According to Mrs. Ross-Church, who was better known as the novelist Florence
Marryat, Katie resembled Florrie in some ways but was remarkably different in
others. She stated that Katie was taller and heavier than Florence and that
Katie had red hair, while Florrie's hair was dark and almost black. Crookes
had also noted a number of differences between the two young women. Katie was
taller, heavier and broader in the face, had a fairer complexion and longer
fingers. Florrie had pierced ears, Katie did not. One one occasion, Florence
had a large blister on her neck but when Katie appeared, her neck was as fair
and smooth as usual.
Unbelievably though, as when he failed to check under the shawl, Crookes took
no comparison photographs to show that the pierced and unpierced ears or the
length of the girls' fingers. Or if he did, he left no record of them. This
seems amazing in that Crookes was investigating a phenomenon that could
theoretically change the way the world believed!
THE BEGINNING OF THE END
In 1875, Katie sadly announced that she would soon be leaving Florence and
that her time on Earth would soon be at an end. Crookes later wrote of a scene
that he witnessed when Florence and Katie said their final goodbyes. According
to his account, Katie made one last appearance in the séance room and then
walked over to where Florrie was lying on the floor. She touched the medium on
the shoulder and implored her to wake up, explaining that she had to leave.
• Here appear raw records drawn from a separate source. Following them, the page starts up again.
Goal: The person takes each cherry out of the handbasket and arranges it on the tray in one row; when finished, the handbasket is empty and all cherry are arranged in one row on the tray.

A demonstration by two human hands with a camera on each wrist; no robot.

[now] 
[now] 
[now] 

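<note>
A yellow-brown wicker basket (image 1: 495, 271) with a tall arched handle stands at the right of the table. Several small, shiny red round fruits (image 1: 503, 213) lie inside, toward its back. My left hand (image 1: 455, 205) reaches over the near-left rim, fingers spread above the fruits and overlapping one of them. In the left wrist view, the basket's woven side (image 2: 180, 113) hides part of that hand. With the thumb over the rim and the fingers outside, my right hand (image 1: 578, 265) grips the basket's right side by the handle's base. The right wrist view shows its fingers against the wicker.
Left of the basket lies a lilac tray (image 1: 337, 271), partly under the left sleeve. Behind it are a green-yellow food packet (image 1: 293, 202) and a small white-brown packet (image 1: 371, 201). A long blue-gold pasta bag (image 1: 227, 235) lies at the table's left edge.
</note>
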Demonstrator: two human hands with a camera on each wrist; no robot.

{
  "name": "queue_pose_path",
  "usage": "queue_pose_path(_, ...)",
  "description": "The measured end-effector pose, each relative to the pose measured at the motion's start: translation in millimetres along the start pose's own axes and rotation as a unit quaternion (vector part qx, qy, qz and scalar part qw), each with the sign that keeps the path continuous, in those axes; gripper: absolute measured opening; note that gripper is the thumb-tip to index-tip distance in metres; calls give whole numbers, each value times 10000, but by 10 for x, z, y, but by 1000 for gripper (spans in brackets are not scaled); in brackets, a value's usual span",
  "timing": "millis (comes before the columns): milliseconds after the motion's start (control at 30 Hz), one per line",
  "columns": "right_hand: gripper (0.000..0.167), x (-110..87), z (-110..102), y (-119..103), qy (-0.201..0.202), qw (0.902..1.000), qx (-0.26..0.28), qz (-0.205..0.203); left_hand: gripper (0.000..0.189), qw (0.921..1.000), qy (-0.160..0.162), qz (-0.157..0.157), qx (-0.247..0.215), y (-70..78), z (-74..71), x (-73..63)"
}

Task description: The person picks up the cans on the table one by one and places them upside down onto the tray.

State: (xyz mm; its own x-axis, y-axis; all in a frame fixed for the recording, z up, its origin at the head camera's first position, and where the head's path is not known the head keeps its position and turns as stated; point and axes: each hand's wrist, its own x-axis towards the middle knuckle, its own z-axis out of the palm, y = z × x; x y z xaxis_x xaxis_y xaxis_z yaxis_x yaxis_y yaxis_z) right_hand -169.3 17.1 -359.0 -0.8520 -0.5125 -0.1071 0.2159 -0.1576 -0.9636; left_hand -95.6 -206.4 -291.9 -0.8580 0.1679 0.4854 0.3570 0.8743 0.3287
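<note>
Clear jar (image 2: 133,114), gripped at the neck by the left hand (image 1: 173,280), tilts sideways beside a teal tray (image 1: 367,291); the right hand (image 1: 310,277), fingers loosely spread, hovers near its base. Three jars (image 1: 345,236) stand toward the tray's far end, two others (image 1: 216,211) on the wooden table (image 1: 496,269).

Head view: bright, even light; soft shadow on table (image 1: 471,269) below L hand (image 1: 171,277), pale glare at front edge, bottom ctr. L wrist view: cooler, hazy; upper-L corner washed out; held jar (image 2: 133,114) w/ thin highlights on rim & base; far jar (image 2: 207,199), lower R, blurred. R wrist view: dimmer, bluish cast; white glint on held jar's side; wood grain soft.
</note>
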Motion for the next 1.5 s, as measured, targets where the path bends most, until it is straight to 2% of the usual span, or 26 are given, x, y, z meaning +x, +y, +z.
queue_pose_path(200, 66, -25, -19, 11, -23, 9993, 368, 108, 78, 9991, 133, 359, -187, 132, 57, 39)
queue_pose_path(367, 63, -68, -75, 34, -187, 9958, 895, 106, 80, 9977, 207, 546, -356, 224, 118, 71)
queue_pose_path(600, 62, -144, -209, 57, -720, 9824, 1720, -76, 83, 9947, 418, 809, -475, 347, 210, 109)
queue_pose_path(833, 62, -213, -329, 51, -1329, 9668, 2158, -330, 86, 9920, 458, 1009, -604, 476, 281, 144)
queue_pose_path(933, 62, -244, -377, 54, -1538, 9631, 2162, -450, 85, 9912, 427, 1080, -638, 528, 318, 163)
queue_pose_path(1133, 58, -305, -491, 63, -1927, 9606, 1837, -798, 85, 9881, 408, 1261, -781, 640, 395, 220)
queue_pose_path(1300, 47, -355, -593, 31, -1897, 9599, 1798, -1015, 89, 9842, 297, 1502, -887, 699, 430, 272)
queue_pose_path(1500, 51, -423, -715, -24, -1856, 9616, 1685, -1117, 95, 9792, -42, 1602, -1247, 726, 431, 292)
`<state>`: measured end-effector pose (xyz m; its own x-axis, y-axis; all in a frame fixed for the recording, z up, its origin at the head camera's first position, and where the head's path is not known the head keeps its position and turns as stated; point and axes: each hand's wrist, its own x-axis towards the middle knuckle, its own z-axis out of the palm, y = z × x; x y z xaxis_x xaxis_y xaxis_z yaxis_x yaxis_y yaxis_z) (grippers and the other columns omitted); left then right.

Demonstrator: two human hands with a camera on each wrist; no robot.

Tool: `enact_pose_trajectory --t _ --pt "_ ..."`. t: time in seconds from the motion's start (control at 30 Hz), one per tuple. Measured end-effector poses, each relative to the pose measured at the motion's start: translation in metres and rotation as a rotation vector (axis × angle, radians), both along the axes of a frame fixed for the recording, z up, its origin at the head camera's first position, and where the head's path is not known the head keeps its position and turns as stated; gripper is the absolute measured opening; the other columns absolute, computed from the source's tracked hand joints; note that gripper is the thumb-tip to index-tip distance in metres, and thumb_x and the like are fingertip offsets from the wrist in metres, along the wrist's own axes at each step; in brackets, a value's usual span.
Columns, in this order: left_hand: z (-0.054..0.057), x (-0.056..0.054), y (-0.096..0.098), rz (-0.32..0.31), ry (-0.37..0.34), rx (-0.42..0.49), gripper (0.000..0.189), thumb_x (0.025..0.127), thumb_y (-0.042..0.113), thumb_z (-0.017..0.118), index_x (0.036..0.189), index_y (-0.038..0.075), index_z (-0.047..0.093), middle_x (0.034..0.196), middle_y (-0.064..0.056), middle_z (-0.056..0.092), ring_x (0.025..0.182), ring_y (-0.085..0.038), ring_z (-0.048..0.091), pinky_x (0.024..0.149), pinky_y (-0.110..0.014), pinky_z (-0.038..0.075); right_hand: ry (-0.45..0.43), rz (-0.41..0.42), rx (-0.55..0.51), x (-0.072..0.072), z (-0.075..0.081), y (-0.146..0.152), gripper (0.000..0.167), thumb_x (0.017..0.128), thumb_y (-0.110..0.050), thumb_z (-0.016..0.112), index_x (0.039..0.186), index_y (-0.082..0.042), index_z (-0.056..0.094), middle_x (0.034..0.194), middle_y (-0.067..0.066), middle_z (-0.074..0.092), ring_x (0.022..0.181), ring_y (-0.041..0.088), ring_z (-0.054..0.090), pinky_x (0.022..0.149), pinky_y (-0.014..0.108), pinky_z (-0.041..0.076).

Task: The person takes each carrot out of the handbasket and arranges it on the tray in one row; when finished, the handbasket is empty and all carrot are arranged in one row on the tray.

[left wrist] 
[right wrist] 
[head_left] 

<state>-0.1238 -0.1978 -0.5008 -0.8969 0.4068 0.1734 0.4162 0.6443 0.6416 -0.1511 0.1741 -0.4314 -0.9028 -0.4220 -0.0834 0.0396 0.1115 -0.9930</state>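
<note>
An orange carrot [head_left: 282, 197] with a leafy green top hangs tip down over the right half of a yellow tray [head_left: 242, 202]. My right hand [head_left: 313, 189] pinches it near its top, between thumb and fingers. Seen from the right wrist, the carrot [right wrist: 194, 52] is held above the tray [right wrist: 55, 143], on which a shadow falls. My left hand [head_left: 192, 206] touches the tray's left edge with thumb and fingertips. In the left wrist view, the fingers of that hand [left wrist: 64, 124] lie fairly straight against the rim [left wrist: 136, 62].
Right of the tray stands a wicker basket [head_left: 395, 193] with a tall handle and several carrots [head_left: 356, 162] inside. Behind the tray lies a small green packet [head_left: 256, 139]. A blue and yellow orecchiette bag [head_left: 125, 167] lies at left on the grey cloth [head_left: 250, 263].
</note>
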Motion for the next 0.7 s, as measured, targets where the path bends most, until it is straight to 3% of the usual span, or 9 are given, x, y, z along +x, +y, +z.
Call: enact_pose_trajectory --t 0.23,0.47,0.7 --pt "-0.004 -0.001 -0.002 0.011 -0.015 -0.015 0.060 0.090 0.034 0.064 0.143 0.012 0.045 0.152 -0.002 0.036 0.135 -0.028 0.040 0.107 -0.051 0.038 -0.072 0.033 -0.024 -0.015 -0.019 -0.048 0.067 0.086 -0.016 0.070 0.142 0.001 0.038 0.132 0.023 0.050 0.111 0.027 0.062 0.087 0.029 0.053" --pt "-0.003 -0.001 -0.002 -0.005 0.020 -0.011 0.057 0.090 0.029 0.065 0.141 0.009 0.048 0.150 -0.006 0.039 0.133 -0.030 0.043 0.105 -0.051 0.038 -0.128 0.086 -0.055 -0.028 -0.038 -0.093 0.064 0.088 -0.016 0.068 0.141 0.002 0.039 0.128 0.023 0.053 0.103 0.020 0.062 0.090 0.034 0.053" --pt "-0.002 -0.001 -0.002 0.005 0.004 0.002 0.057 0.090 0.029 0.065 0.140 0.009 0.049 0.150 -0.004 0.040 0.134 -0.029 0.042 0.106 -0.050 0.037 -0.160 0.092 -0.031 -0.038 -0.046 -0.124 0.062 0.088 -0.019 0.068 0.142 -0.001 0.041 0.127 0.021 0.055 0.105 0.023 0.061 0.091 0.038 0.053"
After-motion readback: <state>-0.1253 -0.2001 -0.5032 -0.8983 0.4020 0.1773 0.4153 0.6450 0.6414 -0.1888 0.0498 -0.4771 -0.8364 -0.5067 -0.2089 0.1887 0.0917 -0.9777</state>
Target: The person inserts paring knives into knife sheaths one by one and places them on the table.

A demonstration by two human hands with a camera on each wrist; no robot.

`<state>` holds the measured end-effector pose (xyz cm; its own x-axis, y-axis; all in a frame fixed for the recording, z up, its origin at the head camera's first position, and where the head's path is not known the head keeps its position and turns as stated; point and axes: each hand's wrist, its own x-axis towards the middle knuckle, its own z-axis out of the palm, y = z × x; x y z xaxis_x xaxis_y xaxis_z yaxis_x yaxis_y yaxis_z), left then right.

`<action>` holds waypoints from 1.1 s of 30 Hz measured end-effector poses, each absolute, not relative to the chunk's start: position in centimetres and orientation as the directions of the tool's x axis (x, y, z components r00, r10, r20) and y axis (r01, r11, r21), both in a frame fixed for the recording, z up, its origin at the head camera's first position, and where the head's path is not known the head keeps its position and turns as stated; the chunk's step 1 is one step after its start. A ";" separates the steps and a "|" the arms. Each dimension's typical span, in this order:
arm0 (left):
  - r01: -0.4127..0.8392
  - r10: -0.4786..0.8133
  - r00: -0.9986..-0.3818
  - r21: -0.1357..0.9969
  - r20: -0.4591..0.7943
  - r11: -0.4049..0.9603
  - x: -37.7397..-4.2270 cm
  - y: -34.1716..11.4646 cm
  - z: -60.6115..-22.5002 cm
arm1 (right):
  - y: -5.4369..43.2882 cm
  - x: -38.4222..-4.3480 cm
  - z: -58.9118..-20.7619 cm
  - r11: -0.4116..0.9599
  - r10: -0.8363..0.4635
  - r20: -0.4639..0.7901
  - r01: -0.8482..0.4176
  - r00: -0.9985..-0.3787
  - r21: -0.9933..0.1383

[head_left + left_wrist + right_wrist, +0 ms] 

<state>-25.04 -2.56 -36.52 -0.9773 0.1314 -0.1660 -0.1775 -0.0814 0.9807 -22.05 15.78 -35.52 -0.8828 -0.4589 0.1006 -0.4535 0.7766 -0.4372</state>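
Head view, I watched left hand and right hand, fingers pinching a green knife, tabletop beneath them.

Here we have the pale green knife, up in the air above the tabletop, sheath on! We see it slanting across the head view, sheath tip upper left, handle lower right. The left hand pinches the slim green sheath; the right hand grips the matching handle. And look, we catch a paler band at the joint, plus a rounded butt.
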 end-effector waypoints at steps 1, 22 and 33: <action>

They talked for a few moments until "Miss Cook's tears prevented her from
speaking". Crookes was asked to come over and hold Florence in his arms, as
she was falling to the floor and sobbing hysterically, and when he looked
around, the white-robed figure of Katie was gone.
With Katie now gone, there was no point in Florrie staying
on for further investigations. In fact, she told Crookes for the first time,
she had married about two months before to Edward Corner. Florence went into a
sort of retirement for six years but then returned to the Spiritualist scene
manifesting a new spirit, this one named Marie. This new spirit partner
managed to provide even more entertainment that Katie had, singing and dancing
for the sitters at her séances. There was something about "Marie" that was
beginning to bother people though...
At a séance in 1880, Sir George Sitwell noticed that
Marie’s spirit robes covered corset stays, so he reached out and grabbed hold
of her. He held on tightly to her and when he pulled aside Florrie's curtain,
he found that the medium's chair was empty. He was not surprised to discover
that he was holding onto Florence, clad only in her underwear.
After that, Florence would only perform if someone were tied up
in the cabinet with her. On at least one occasion, a woman named Florence Marryat participated and she later testified that during Marie’s appearance,
she was firmly tied to Florence in the cabinet. This wasn't enough to keep her
audience though and Florence vanished into relative obscurity as a housewife
in Monmouthshire. She gave her last séance in 1899 and passed away in 1904.
William Crookes was stunned by the overwhelming criticism
from his fellow scientists over his investigations of Florence Cook and he
soon gave up active investigations, although he remained a staunch supporter
of psychical research until his death. He was knighted some 20 years after his
work with Florence for during his long and distinguished career he discovered
the element thallium and his experiments with vacuums led tot he discovery of
the cathode ray tube and x-rays.
As for Katie, well -- who can say? Whether or not Katie
King ever really lived and died on earth, she refuses to go away. In 1903, she
appeared at a séance conducted by Dr. Glen Hamilton in Canada and appeared
again in Rome in 1974. It's likely that she will be back again someday too,
just as she has always been, bearing a striking resemblance to her medium,
slipping out of the hands of her audience and appearing strangely elusive in
photographs. Her story has not yet come to an end!